Errol was, in fact, just hiding from her. Holding a box of fiche to his chest, he had pressed himself backward into the first movable file carriage at the very end row that abutted the wall. Despite his slower pace, Errol had indeed made some progress, removing a third of the documents from the first section. With a lighter load, the carriage remembered a feature that had not worked in over a decade. A microswitch that had lifted by 1.3 mm due to the reduced weight broke contact for the first time in 12 years. Electrons flowed down an unused circuit as an optical sensor blinked awake and examined where the carriage was. Seeing that the carriage was not in the home position, the circuit turned on a 30-amp silicon-controlled rectifier, pulled in a clutch, and a big DC motor energized, turning a sprocket that drove a chain, and the entire row moved smoothly and silently toward the wall unit in front of Errol.

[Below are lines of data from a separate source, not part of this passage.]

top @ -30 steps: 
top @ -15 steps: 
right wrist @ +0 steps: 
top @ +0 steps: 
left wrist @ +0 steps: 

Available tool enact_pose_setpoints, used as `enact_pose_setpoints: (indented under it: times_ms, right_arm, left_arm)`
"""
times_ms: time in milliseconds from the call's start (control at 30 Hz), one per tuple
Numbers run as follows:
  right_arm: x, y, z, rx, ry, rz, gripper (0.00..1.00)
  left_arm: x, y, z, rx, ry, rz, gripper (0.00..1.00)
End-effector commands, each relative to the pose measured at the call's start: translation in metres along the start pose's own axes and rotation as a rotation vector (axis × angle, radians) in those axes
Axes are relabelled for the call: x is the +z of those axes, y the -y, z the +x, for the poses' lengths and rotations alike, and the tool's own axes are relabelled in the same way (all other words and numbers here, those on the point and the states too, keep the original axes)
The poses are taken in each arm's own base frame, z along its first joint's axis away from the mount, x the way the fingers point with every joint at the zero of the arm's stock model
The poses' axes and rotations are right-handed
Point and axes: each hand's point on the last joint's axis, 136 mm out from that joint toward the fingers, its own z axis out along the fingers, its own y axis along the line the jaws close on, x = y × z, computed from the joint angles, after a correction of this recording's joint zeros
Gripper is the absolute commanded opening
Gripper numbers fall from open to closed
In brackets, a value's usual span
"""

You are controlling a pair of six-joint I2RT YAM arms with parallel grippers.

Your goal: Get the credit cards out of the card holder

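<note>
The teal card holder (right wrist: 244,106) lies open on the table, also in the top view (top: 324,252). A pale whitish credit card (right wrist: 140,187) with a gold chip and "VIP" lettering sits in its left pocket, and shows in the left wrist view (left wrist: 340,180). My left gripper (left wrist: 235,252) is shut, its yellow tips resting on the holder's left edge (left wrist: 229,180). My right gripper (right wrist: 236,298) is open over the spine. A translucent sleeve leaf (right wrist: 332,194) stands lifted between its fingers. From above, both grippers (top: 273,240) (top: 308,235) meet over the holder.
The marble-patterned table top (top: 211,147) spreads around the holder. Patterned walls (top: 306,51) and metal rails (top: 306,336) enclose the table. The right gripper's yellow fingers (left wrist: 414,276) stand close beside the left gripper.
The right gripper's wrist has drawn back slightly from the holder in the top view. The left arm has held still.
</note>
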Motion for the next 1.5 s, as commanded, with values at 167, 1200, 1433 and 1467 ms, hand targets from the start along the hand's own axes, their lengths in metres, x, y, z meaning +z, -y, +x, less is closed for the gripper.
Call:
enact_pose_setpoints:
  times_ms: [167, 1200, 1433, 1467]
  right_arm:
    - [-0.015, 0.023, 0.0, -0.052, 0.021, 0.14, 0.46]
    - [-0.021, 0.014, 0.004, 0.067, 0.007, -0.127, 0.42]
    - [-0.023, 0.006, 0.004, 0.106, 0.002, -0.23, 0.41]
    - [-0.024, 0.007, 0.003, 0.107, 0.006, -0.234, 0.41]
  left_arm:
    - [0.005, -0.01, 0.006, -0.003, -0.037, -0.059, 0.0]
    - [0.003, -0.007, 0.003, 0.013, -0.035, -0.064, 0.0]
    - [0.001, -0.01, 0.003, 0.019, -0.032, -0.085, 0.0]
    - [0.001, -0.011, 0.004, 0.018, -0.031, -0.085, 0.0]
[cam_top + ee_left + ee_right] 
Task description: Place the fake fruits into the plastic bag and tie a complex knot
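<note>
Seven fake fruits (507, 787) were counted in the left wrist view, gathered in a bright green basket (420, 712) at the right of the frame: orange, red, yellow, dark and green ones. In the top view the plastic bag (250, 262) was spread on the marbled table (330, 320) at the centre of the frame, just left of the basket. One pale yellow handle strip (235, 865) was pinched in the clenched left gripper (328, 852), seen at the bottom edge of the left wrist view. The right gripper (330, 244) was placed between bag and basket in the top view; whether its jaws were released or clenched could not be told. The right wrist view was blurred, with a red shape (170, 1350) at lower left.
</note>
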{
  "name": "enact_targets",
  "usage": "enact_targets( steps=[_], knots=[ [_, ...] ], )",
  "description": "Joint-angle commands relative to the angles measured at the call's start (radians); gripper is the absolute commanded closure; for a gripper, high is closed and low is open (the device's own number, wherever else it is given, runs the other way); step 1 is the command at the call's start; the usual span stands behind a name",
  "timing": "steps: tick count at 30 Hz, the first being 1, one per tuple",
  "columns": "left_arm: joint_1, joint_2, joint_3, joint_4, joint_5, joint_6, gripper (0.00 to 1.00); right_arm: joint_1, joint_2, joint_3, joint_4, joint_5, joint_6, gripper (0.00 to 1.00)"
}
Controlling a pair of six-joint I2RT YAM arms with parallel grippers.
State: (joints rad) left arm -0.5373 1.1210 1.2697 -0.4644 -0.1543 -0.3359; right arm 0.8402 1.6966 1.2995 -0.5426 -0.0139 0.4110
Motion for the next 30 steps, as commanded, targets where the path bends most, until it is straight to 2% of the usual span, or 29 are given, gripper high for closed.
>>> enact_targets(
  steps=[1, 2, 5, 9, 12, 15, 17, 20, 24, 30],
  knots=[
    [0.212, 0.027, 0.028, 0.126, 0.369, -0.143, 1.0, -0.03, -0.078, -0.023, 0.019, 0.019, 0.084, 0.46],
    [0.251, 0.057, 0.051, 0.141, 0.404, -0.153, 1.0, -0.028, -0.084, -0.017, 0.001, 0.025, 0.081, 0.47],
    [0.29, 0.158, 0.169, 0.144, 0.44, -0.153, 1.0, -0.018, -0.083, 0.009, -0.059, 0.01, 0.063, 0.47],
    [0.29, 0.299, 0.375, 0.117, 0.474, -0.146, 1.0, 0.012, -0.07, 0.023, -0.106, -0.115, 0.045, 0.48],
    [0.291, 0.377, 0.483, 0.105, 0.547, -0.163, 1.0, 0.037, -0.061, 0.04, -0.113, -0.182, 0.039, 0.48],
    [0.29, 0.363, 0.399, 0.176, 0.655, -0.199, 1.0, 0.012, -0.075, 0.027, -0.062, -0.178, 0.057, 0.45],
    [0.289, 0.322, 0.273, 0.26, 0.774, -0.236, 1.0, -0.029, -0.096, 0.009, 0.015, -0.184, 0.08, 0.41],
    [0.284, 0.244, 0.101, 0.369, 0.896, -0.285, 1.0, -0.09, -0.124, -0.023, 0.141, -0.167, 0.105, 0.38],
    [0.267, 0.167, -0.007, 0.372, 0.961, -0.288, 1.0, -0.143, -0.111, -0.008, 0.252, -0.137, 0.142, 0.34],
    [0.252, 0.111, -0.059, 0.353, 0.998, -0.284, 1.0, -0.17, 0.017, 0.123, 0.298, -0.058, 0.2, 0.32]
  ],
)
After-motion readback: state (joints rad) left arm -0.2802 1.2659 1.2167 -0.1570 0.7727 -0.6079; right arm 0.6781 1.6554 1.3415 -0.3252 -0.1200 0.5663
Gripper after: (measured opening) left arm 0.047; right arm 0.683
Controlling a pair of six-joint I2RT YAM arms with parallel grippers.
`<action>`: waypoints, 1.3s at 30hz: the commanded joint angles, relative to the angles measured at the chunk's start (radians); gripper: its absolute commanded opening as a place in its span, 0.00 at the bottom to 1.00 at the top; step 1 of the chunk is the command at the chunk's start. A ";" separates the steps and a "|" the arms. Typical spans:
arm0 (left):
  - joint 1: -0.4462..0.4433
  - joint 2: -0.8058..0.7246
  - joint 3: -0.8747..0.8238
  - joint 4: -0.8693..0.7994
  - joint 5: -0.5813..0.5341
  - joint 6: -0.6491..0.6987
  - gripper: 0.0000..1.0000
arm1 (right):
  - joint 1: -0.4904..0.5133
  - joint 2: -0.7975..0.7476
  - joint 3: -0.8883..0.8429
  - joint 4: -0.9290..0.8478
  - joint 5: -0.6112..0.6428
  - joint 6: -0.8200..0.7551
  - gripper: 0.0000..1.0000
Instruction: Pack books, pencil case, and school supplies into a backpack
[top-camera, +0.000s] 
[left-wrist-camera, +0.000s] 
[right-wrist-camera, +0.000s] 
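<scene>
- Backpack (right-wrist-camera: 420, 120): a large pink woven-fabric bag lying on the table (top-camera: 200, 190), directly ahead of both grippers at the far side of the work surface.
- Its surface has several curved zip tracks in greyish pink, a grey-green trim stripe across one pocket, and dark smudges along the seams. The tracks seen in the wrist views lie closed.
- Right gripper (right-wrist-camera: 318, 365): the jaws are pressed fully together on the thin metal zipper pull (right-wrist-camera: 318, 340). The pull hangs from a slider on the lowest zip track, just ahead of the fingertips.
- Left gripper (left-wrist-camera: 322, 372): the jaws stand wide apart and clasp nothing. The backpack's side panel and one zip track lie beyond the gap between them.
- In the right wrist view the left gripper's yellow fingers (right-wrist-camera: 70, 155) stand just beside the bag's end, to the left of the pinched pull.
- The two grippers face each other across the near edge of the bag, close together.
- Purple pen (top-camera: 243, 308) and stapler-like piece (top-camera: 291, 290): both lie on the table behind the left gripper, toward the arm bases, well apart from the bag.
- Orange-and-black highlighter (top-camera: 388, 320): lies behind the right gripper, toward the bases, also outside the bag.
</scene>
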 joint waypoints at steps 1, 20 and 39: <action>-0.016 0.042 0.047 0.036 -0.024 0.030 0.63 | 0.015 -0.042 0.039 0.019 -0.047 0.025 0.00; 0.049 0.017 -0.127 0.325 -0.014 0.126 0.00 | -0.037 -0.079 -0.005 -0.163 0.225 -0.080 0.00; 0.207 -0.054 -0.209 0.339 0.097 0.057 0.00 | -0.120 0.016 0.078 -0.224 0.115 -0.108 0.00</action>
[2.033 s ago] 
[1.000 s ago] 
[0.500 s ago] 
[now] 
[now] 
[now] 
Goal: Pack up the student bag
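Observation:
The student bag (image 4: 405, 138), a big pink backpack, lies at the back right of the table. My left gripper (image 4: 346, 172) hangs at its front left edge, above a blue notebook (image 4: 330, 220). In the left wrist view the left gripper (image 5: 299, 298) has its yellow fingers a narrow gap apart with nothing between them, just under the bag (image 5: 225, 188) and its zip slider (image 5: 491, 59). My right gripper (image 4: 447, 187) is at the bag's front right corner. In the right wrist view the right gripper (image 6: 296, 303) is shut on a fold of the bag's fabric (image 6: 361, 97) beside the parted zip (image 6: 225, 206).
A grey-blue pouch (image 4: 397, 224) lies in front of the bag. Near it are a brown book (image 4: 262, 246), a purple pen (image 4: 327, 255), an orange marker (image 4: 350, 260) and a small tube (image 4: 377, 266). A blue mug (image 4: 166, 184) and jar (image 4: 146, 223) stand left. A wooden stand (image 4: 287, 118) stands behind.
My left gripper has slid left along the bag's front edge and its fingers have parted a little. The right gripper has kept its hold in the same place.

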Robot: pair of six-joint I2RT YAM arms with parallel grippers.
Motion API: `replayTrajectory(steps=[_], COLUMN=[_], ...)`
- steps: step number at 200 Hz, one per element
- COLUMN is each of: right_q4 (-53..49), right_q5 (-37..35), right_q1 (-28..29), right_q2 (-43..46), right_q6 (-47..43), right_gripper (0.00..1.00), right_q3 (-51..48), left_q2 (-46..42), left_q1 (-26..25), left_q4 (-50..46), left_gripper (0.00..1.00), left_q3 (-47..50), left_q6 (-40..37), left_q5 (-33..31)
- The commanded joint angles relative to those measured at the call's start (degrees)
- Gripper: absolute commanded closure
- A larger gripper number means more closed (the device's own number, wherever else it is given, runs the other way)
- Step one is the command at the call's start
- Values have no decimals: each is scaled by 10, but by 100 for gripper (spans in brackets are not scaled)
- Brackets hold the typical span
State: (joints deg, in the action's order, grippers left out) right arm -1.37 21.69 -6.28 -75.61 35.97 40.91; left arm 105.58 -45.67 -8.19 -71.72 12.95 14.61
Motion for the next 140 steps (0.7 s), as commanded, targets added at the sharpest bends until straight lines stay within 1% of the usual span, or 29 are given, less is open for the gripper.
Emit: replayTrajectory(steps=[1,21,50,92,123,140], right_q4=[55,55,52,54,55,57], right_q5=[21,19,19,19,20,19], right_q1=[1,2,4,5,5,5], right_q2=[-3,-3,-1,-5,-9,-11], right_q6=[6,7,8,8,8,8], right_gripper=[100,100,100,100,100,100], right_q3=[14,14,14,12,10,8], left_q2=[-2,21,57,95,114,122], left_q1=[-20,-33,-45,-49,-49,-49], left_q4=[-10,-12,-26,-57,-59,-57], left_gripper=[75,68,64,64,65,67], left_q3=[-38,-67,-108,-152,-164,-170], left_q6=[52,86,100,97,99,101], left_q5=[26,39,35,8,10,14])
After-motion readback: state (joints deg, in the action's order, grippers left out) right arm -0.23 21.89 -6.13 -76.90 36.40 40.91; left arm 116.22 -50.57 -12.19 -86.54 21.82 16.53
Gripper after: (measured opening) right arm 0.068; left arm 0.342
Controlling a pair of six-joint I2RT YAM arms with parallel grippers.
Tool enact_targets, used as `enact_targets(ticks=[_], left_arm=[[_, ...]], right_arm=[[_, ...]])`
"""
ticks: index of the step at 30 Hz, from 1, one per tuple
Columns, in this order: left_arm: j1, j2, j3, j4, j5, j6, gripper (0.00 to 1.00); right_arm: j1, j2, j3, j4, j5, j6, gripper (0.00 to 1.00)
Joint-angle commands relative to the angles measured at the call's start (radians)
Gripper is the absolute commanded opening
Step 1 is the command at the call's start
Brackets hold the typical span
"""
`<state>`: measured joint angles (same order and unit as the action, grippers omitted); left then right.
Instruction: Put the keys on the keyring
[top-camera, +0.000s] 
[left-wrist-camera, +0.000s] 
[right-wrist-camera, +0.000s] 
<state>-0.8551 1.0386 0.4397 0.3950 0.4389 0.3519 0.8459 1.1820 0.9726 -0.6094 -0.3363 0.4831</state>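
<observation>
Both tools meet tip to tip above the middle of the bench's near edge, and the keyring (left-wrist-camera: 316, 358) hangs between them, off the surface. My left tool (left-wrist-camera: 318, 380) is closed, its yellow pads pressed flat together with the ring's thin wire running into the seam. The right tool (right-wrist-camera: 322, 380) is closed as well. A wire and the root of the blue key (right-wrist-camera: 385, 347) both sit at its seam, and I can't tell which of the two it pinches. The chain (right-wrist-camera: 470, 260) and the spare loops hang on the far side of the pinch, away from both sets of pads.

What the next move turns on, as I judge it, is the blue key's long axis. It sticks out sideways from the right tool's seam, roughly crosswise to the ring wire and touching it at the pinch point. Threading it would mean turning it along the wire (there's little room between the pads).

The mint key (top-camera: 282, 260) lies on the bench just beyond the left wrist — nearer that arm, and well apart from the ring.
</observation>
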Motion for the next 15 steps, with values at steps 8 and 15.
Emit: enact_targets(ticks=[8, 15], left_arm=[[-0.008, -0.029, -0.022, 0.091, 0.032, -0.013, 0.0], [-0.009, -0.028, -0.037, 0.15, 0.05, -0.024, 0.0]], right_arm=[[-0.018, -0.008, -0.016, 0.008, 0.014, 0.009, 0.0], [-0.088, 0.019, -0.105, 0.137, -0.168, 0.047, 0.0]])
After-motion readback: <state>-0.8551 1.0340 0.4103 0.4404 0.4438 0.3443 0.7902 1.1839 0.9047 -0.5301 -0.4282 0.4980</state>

By the time Errol registered that the wall of shelves was moving behind him, the mathematics of escape were quite out of the question, and before he had covered a quarter of the distance to the aisle where the scanner stood, there was no longer enough space in which to run. Errol tried briefly to clamber to the top of the unit, but vertical escape was also unavailable. The shelving moved, implacable until the circuitry was satisfied that it had found home position. With a sigh, long dormant control circuits brought the shelving unit to a smooth and dignified halt, almost precisely one half inch away from the stationary wall unit. Errol was now, one might say, fully integrated with the filing system.